The Sharing Economy in Africa
Sharing Economy also knows as ‘collaborative consumption’ comprises businesses built on the sharing of resources, the most popular of which have so far been accommodation and transport. The real key is a decoupling of ownership and benefit through the use of technology in turn creating new efficiencies.Already African countries like Kenya, South Africa are seeing the sharing economy transform legacy industries which previously seemed untouchable like the cab service business. The sharing economy is effectively a revolution allowing anyone with a computer to become an online business,simultaneously disrupting the market for everything from garage sales to small business operations.Got a spare driveway?,Extra space in your shed?,A small job that needs doing?,Old clothes? and the list is endless….Also termed the access economy, or the peer to peer economy, this new economic model is based on ‘access to’ rather than ‘ownership of’ physical and human assets like time, space and skills.The ‘sharing economy’ has mushroomed in Africa, and South Africa, Egypt and Kenya in particular has seen a range of initiatives start up.Cape Town was among the first to embrace the sharing economy concept with the launch of Uber.These days, African cities boasts bike-sharing schemes, community-owned energy projects, solar leasing projects, and carpooling schemes for city commuters.Cairo city rooftops now grow vegetables and host beehives, and other cities are developing other initiatives to encourage a shared use of resources.

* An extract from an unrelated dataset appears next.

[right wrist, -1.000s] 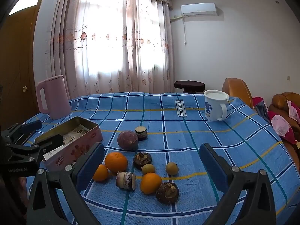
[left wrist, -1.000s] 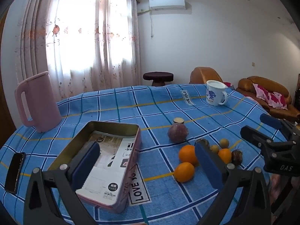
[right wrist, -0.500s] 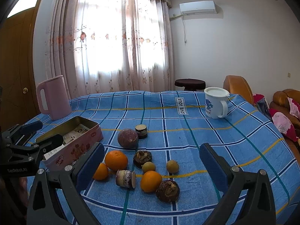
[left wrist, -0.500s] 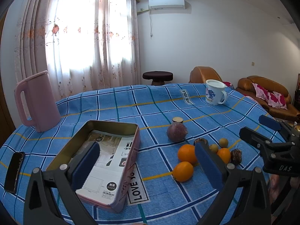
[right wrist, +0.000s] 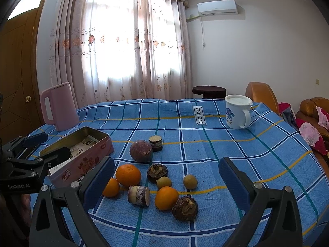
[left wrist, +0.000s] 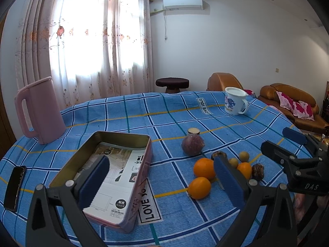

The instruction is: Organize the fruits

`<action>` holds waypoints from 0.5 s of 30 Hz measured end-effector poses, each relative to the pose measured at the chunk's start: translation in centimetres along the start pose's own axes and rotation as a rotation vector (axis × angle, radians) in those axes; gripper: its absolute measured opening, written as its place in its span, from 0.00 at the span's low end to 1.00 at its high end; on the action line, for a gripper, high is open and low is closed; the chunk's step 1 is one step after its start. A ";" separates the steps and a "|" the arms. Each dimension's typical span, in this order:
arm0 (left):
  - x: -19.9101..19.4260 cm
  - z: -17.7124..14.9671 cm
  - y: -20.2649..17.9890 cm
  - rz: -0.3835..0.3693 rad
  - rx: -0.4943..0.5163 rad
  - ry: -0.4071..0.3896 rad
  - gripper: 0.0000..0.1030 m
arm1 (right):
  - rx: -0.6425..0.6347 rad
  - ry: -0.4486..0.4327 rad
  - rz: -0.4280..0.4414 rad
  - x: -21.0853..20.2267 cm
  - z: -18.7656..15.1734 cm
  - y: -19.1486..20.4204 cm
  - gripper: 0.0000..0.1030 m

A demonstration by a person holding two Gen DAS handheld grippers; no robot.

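Blue checked tablecloth carries our fruits, clustered at three o'clock of the tin; our left gripper and right gripper gape wide, empty.

From my right wrist view, the open tin sits left on the table, with the kettle behind it. The fruit cluster lies right of the tin: an orange nearest it, a passion fruit behind. The mug stands far back right.
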State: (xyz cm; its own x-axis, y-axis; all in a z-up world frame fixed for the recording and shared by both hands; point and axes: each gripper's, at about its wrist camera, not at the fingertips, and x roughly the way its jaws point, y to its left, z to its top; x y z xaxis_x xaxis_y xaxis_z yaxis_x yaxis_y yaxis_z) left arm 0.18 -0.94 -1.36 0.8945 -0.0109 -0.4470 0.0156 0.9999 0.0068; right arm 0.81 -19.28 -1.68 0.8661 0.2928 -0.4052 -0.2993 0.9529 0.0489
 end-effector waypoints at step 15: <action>0.0 0.0 -0.2 -0.004 -0.005 0.005 1.00 | 0.000 0.007 0.007 0.1 -0.2 0.2 0.99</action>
State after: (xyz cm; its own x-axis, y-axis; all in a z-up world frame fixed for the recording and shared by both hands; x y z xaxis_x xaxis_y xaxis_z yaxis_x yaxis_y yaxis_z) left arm 0.21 -1.17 -1.40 0.8922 -0.0152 -0.4514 0.0172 0.9999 0.0003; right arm 0.76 -19.03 -1.90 0.8609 0.2992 -0.4115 -0.3055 0.9508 0.0522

Operating in the sharing economy brings multiple benefits ranging from profit, community building, strengthened local economies and reduced waste. But it’s becoming clear that these sharing initiatives also pose major challenges to existing legal system.That’s because African laws are based around ownership of goods, rather than access to them.The legal frameworks in countries like South Africa and Nigeria have evolved to regulate established relationships such as employer,employee, landlord,tenant, developer,homebuyer, business,investor and producer,consumer.The sharing economy often doesn’t fit within these categories. Is a person who spends time tending to a community share garage in return for free car service in Cape Town an employee? What is the extent of their contractual rights and obligations? The challenge here is that service providers are under threat, as the likes of Uber and AirBnB go head to head with traditional taxi services and hoteliers. Uber, the ride-sharing app founded in 2009 lets car owners act as taxi drivers, connecting drivers with passengers through their app, slashing the prices of a usual taxi service and drawing a whole new demographic of clientele to the service.The app is now available in more than 50 countries and well over 200 cities around the world, making waves with slick marketing and raising the tempers of taxi drivers to boiling point.Uber is now one of the 150 biggest companies in the world, it’s value eclipsing US$40 billion.

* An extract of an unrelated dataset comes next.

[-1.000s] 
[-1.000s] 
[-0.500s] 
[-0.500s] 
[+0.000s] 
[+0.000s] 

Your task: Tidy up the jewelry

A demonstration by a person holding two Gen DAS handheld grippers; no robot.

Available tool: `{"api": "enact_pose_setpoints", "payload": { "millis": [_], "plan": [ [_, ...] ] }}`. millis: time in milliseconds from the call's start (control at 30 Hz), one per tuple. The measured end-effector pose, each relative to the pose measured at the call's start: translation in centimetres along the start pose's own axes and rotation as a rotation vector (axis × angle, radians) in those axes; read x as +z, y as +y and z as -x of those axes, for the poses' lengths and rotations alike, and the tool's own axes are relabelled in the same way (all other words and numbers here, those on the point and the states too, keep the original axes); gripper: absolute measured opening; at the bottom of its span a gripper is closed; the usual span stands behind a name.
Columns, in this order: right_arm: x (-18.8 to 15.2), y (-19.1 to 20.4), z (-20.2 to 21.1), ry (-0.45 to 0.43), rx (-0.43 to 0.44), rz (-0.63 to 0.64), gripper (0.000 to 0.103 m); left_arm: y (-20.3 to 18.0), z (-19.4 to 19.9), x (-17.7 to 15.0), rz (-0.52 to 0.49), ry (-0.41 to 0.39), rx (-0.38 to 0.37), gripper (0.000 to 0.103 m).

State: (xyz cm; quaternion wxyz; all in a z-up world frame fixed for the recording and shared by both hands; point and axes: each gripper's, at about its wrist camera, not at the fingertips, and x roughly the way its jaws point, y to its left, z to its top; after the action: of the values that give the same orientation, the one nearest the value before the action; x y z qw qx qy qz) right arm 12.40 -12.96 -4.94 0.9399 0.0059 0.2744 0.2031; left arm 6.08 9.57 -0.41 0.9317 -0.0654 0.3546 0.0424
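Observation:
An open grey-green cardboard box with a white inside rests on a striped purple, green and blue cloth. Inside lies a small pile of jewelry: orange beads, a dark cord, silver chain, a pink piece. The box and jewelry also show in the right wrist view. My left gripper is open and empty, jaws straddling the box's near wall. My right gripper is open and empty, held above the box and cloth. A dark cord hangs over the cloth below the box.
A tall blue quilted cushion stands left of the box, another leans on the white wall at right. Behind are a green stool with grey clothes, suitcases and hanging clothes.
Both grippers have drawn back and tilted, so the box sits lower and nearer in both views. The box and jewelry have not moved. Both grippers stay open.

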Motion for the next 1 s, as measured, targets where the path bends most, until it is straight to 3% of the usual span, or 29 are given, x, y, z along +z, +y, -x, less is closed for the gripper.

AirBnB established in 2008 with the initial concept literally an air bed and breakfast, an air mattress in the lounge and breakfast in the morning somewhere in between couch surfing and a youth hostel.AirBnB is valued at $13 billion which is about half as much as Hilton Groups of hotels Worldwide.However, both still operate in a relative grey area of the law in Africa and the ongoing opinion divide seen with Uber in Egypt, Kenya and South Africa could be a sign of things to come.Opponents in Kenya argued the services are not sufficiently regulated and are fertile ground for criminals looking to make a quick buck, with the stringent requirements expected of licensed operators and the costs to meet those creating an unfair playing field.Nairobi, backed by one of the strongest taxi cartels in Africa has led a fight back against ride-sharing apps but the techno savvy Nairobians are hearing none of those shenanigans and are fully embracing Uber with open arms according to a friend who regularly uses Uber in Nairobi.Throughout Europe taxi drivers have blockaded national highways and staged enormous protests against Uber in cities like Paris, London and German cities.Even recently in India, taxi drivers were reported to have staged protests and temporarily succeeded in halting Uber operations but trust me, they will eventually fail in their bid.That hasn’t happened in African cities.It’s a matter of the law playing catch-up and figuring out how to stay ahead of a rapidly evolving phenomenon tech solutions like Uber and in case of African countries,it is hardly a quality that African lawmakers have been associated with. The sharing economy is here to stay and I predict that it will be popular like mobile money uptake as long as it can provide certainty to workers and ensure that safety and best practices are followed regardless of the operator, and more importantly make sure government coffers are taking their fair share.